Gouvernance : La théorie du Biya est bon, mais c'est son entourage qui est mauvais ne passe pas

Paul Biya Paul Biya

J'ai écouté, in extenso, l'émission "Équinoxe soir" ce jeudi, 27 octobre 2022, diffusée sur Équinoxe télévision, la chaîne du peuple. Sincèrement, je vais, exclusivement, m'attarder sur deux postures observées ce soir, lesquelles sont diamétralement opposées. Alors que Valère Bertrand Bessala, Guide de Jouvence, à la première partie, a construit son argumentaire sur la thèse selon laquelle l'actuel chef de l'État est bon, mais c'est son entourage qui est mauvais, Aristide Mono, analyste politique, a brodé son champ réflexif sur la culpabilisation de l'actuel chef de l'État, dont les absences et silences sont fort évocateurs et bourrés de conséquences visibles.

L'argument central du guide de Jouvence me paraît biaisé tant il appréhende les scandales à répétition et la cacophonie gouvernementale de manière partielle et parcellaire. Dire que le créateur est bon et que ce sont, fort au contraire, les créatures qui sont médiocres est une perception limitée. Cela ressemble à un argument que développe, régulièrement et ce depuis des années, Pascal Charlemagne Messanga Nyamding, ancien membre titulaire du comité central du Rdpc, pour qui Paul Biya est un roi, un chef , un empereur qui gouverne bien, mais c'est son environnement immédiat qui travaille mal. D'où la valorisation de l'hégémon central et la diabolisation de ses thuriféraires. Par le passé, Charles Ateba Eyene, l'ancien membre suppléant du comité central du parti au pouvoir, de regrettée mémoire, défendait la même thèse sur les plateaux de débats audiovisuels tout comme Pius Otou, Économiste, lui aussi membre suppléant du comité central dudit parti.
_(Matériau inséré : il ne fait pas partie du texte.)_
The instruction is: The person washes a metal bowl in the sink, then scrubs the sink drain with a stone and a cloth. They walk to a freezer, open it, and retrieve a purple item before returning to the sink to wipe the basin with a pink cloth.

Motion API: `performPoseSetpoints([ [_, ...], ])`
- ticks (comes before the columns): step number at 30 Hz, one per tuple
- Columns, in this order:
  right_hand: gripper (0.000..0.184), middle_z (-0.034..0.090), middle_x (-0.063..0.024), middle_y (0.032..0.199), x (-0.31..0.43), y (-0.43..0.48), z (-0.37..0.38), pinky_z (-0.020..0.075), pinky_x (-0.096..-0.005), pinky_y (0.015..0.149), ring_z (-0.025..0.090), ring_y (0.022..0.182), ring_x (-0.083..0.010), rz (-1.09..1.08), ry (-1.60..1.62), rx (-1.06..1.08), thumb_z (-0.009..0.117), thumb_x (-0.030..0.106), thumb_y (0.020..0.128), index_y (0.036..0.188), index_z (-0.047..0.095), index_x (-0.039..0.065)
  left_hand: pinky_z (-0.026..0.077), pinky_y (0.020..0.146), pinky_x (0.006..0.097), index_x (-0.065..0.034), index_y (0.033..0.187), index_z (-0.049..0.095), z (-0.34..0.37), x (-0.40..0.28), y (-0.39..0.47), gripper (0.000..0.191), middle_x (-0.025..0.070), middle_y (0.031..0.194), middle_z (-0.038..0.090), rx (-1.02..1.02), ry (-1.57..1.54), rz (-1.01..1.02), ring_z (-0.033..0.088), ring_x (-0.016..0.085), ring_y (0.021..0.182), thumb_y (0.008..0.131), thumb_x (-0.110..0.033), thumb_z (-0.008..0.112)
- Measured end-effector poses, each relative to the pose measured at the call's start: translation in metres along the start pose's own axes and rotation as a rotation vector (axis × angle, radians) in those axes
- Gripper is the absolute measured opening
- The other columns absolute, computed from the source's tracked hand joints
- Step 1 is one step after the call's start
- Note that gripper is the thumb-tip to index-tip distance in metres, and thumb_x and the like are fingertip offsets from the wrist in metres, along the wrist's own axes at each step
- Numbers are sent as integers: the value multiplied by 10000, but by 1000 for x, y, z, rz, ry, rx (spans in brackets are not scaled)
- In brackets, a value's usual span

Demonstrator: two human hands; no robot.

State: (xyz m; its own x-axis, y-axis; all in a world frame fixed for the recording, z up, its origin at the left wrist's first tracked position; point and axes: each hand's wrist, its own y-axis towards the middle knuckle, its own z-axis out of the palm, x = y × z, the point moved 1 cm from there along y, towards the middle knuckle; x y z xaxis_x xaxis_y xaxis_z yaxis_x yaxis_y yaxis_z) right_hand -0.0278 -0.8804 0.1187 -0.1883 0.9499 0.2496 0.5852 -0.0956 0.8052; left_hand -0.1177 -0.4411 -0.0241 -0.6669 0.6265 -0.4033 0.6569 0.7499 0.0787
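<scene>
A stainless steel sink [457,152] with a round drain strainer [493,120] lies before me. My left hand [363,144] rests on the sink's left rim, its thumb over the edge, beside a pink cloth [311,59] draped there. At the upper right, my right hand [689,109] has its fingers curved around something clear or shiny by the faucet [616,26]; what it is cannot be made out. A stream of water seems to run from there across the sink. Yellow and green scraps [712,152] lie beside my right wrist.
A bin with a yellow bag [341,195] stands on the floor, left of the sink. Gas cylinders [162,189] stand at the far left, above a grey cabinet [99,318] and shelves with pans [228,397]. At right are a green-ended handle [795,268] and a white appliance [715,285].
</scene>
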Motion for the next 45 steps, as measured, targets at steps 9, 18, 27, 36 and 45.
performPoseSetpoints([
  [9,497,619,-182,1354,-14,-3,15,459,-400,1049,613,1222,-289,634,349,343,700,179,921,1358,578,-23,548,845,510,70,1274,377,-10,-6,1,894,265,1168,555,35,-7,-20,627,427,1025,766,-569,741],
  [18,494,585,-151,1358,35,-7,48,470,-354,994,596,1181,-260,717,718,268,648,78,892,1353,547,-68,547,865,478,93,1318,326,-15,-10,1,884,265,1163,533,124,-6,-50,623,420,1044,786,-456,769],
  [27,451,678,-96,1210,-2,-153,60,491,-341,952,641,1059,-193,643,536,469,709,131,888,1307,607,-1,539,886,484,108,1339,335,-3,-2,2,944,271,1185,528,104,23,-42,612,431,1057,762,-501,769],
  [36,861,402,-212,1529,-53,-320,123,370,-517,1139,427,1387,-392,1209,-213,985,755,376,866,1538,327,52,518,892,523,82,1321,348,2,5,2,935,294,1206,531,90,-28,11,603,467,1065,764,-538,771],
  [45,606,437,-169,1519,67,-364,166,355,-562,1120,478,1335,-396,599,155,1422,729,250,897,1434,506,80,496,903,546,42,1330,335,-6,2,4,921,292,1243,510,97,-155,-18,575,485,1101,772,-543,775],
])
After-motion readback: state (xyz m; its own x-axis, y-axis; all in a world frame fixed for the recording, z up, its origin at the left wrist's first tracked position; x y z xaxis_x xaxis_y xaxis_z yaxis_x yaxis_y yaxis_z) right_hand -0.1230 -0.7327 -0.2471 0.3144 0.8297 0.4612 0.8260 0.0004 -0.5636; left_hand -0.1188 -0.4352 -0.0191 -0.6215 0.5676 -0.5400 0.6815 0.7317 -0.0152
Aujourd'hui, Georges Gilbert Baongla se positionne, dans la même veine, pour soutenir cette même thèse. Pour ce dernier, P. Biya est bon, mais c'est Ngoh Ngoh, Dion Ngute, Esso, Fame Ndongo, Motaze, Mvondo Ayolo, Nganou Djoummessi, Mbarga Atangana, etc qui sont, tous sans exception, piètres, mauvais et incompétents.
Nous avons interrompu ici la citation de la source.